══ Available data
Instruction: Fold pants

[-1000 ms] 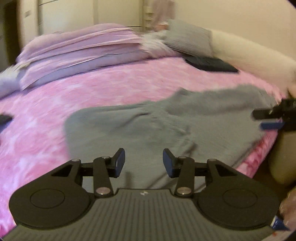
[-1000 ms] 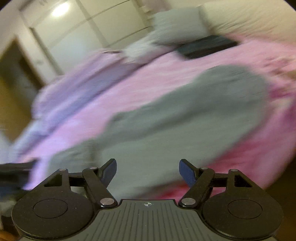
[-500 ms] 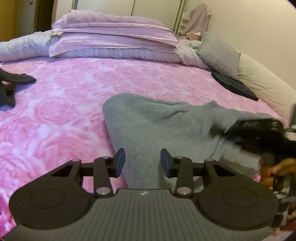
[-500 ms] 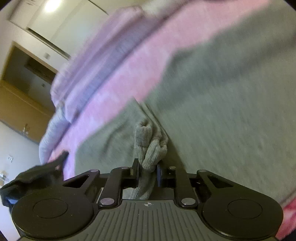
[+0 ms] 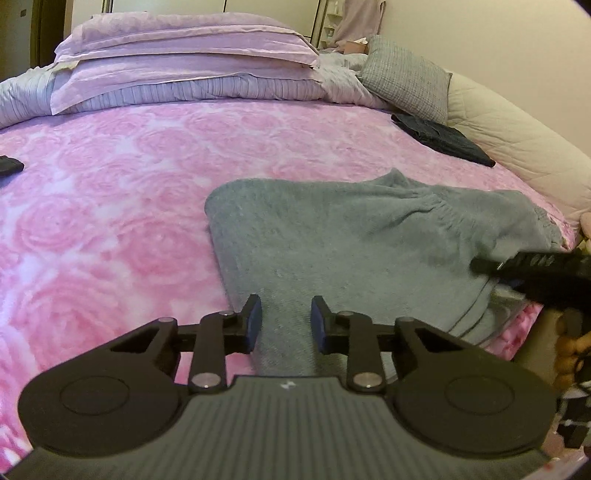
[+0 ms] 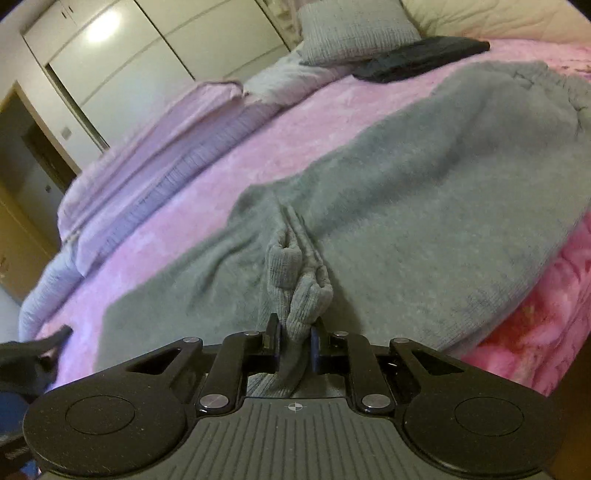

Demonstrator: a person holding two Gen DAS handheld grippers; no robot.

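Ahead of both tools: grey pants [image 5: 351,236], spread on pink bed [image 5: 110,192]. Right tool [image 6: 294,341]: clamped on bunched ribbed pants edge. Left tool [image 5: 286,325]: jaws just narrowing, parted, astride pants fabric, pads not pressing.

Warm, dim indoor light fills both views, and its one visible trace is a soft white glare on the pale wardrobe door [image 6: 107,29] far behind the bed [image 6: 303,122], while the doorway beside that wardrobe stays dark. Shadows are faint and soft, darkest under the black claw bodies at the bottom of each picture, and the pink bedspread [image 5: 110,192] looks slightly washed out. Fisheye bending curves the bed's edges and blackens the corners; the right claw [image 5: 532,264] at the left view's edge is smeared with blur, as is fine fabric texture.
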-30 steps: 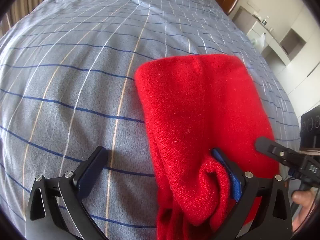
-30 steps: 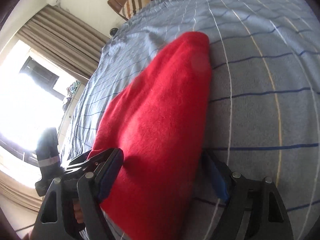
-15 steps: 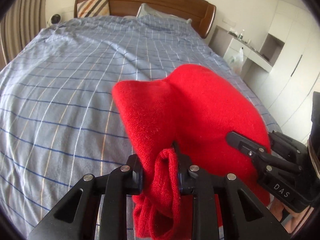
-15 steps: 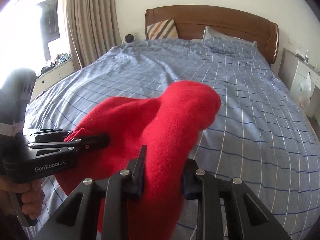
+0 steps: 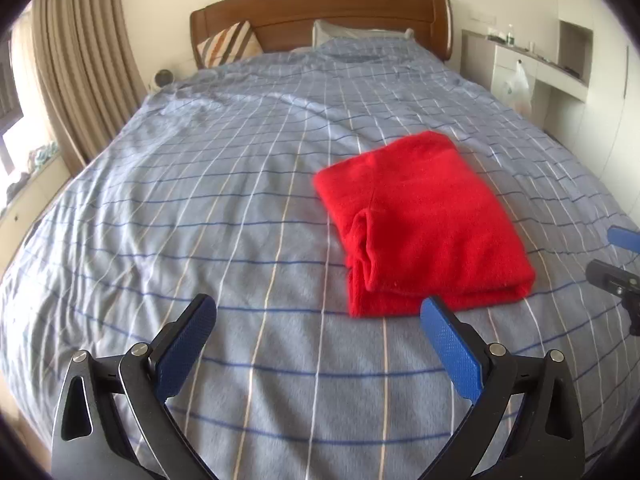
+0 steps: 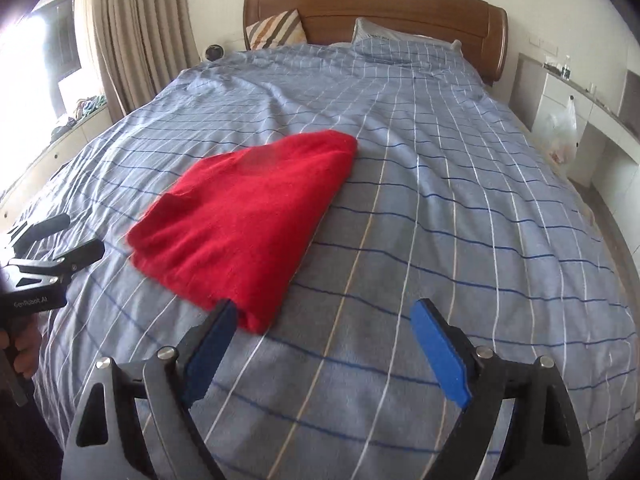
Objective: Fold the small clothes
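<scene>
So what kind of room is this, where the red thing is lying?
A bedroom, most likely in a home. The folded red garment lies on a large bed with a checked blue cover, a wooden headboard and pillows at the far end, and curtains by the window.

From my left wrist view the right gripper [image 5: 618,264] is cut off at the frame edge, jaws only partly visible. Red garment [image 5: 420,224] has its inner layers hidden, so I can't tell what type it is. Items on the shelf [image 6: 568,70] are too small to identify. Window [image 6: 24,52] blown out.
</scene>
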`<state>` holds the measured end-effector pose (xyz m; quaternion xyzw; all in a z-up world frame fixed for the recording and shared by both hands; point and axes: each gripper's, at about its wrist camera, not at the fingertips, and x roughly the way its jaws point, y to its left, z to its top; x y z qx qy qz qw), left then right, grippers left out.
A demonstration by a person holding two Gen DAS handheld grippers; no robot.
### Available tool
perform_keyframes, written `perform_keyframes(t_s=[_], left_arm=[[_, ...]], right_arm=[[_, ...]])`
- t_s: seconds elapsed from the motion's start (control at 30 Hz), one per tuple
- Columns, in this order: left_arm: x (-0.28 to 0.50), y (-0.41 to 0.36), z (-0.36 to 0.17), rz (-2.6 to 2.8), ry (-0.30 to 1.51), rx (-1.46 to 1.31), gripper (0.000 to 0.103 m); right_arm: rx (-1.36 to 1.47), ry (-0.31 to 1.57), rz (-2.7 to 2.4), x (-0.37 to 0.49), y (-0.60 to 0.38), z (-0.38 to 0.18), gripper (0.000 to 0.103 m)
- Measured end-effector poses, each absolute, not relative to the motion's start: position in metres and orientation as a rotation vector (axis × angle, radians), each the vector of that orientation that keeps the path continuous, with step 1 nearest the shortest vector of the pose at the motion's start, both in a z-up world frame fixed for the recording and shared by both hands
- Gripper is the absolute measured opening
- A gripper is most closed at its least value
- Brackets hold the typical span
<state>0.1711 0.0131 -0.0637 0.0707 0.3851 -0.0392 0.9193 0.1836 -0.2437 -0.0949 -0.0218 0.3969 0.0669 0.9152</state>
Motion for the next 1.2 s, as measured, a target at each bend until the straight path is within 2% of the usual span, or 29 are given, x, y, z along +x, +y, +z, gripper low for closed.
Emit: perform_keyframes(t_s=[0.1, 0.23, 0.4, 0.47, 0.83, 1.2], left_arm=[[0.139, 0.015, -0.04, -0.028, 0.756, 0.145, 0.102], [0.098, 0.017, -0.018, 0.032, 0.721, 0.139, 0.102], [0.059, 0.013, -0.004, 0.027, 0.738, 0.175, 0.102], [0.045, 0.013, -0.003, 0.043, 0.737, 0.184, 0.102], [-0.006, 0.017, -0.005, -0.01, 0.796, 0.112, 0.103], [-0.009, 0.016, 0.001, -0.002, 0.788, 0.118, 0.103]], right_arm=[[-0.083, 0.776, 0.146, 0.139, -0.235, -0.068, 0.095], [-0.091, 0.751, 0.153, 0.094, -0.221, -0.042, 0.096], [-0.053, 0.763, 0.167, 0.056, -0.202, -0.029, 0.097], [-0.062, 0.761, 0.16, 0.042, -0.194, -0.028, 0.102], [-0.056, 0.789, 0.171, -0.011, -0.172, -0.027, 0.102], [0.001, 0.785, 0.132, -0.02, -0.182, -0.023, 0.102]])
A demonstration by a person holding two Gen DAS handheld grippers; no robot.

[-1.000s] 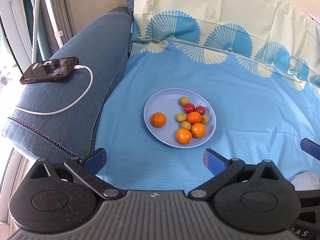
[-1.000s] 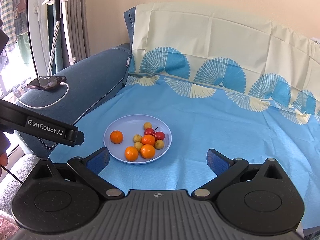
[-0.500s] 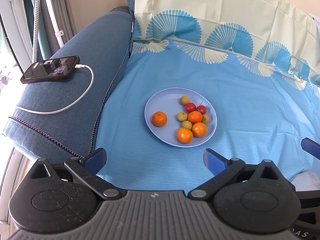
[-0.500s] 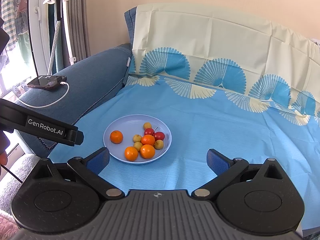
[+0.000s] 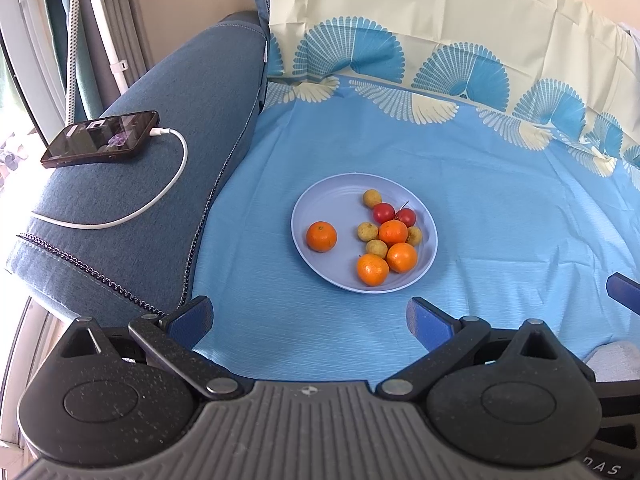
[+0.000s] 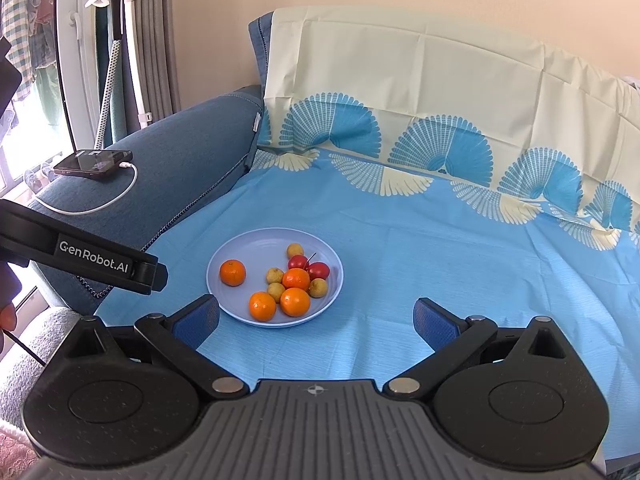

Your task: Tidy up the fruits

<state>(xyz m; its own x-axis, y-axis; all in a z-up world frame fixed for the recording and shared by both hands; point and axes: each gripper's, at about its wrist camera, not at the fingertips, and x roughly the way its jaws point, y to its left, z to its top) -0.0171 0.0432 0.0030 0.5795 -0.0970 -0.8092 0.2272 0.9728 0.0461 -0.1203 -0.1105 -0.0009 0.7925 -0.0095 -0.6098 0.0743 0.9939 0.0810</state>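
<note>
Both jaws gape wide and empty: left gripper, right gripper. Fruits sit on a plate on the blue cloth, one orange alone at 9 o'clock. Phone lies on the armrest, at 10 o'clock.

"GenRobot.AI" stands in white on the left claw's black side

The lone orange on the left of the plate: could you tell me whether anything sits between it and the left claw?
Nothing visible does. The left claw is open over bare blue cloth, and the lone orange sits apart from the other fruit on the plate.
</note>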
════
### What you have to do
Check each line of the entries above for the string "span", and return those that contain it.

### Output
- Brackets hold the typical span
Motion for the next 1.2 s, as measured, a target at each bend until the straight path is within 2% of the usual span, or 29 are given, x, y, z along +x, +y, +z, gripper low for closed.

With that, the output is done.